CS 8761 Natural Language Processing - Fall 2002
Assignment 2 - Due Fri, October 11, noon
This may be revised in response to your questions.
Last update Mon Oct 7 11am
Objectives
To investigate various measures of association that can be used to
identify collocations in large corpora of text. In particular you will
identify and implement a measure that can be used with 2 and 3 word
sequences, and compare this method with some other standard measures.
Specification
Download and install version 0.51 of the
N-gram Statistics
Package.
NSP comes with a number of modules that can be used to perform various
tests and measures on 2x2 tables in order to identify 2 word collocations
in text.

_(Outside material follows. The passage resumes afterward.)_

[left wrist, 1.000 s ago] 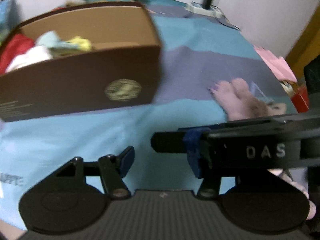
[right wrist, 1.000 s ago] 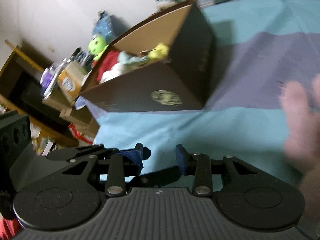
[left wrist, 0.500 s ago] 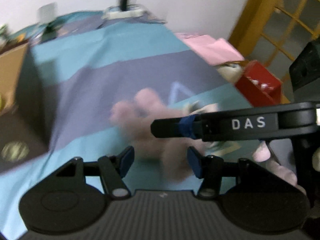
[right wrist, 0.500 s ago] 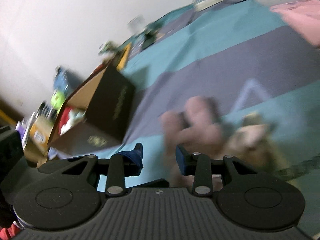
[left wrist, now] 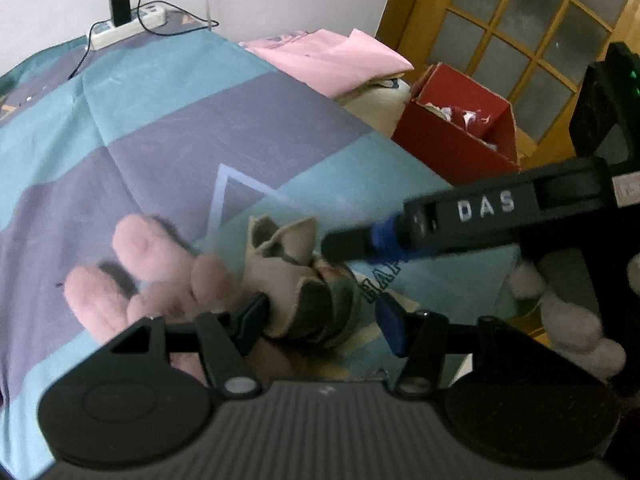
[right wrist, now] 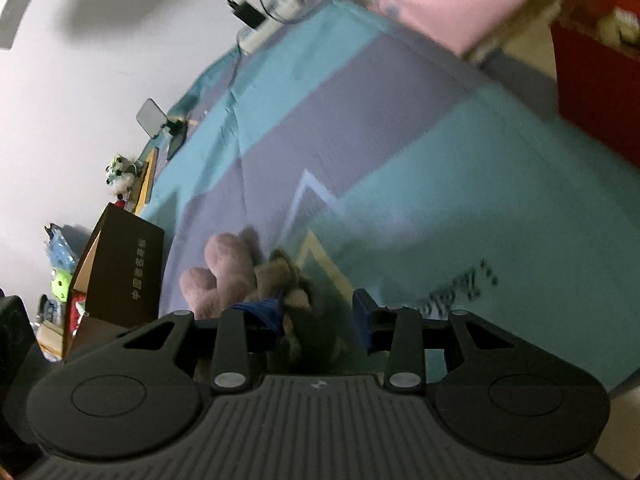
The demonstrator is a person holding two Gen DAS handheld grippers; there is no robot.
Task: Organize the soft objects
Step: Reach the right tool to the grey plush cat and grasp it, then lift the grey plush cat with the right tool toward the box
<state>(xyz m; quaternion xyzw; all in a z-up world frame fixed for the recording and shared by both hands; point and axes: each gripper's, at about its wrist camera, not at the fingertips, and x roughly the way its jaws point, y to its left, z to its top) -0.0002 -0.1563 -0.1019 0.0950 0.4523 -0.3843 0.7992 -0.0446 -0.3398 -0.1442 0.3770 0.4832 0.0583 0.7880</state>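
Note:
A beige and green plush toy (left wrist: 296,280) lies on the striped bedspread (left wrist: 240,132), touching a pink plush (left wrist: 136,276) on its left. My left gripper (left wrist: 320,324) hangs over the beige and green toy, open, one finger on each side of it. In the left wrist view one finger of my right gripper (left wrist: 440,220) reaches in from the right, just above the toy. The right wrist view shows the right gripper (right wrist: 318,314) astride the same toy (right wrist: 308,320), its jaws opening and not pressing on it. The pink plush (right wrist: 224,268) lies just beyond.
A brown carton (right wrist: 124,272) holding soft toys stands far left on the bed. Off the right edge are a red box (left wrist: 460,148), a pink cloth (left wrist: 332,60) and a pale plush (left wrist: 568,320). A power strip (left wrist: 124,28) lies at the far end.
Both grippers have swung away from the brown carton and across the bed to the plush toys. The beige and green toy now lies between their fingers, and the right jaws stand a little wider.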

These modules are a good starting point, but they by no means
represent the full range of possibilities.
For example, the module mi.pm provided with NSP implements pointwise
mutual information. Yet, there is no module for "true" mutual information.
In addition, all of the modules provided are only suitable for 2 word
sequences (bigrams). Yet, there is no reason that tests of association
can not be implemented for 3 word sequences (trigrams).
This assignment will require that you identify a measure that is
suitable for both 2 and 3 word sequences that is not already a part
of NSP. You will implement this measure and carry out some experiments to
see how well it performs relative to some of the existing measures
supported by NSP.
You will find the documentation of NSP to be relatively complete (we hope),
and should be able to determine how to implement modules from the
information provided. Please review the various READMEs that come with
NSP closely before attempting to carry out any of this assignment.
NSP was implemented entirely by
Satanjeev "Bano" Banerjee,
a nearly former UMD MS student much like yourself. However, if you
have questions about NSP please consult the documentation first, and then
me second. Please do not contact Bano under any circumstances.
Output
Your implementation will consist of four .pm files that will be used by
the statistic.pl program that comes with NSP. These .pm files will not
run on their own and will produce output only when used with NSP. You
should make no modifications to NSP. Your modules must work with version
0.51 of NSP.
Experiments and Report
All of your experiments should be performed on the same corpus of text,
hereafter known as CORPUS. You should create at least a 1,000,000 token
corpus from Internet resources such as Project Gutenberg, etc. Please make
CORPUS available to me at /home/cs/(your id)/CS8761/nsp/. You may use
English or transliterated Hindi.
You will produce a short written report describing the outcome of the
following experiments.
Experiment 1:
Implement "true" mutual information for 2 word sequences. Call this module
tmi.pm. True (or "real") mutual information is designated as I(X;Y) in our
text (see page 67).
Identify a measure that is currently not supported in NSP that is
suitable for discovering 2 and 3 word collocations. For example, the
log-likelihood ratio can be formulated in a 2 word and 3 word version.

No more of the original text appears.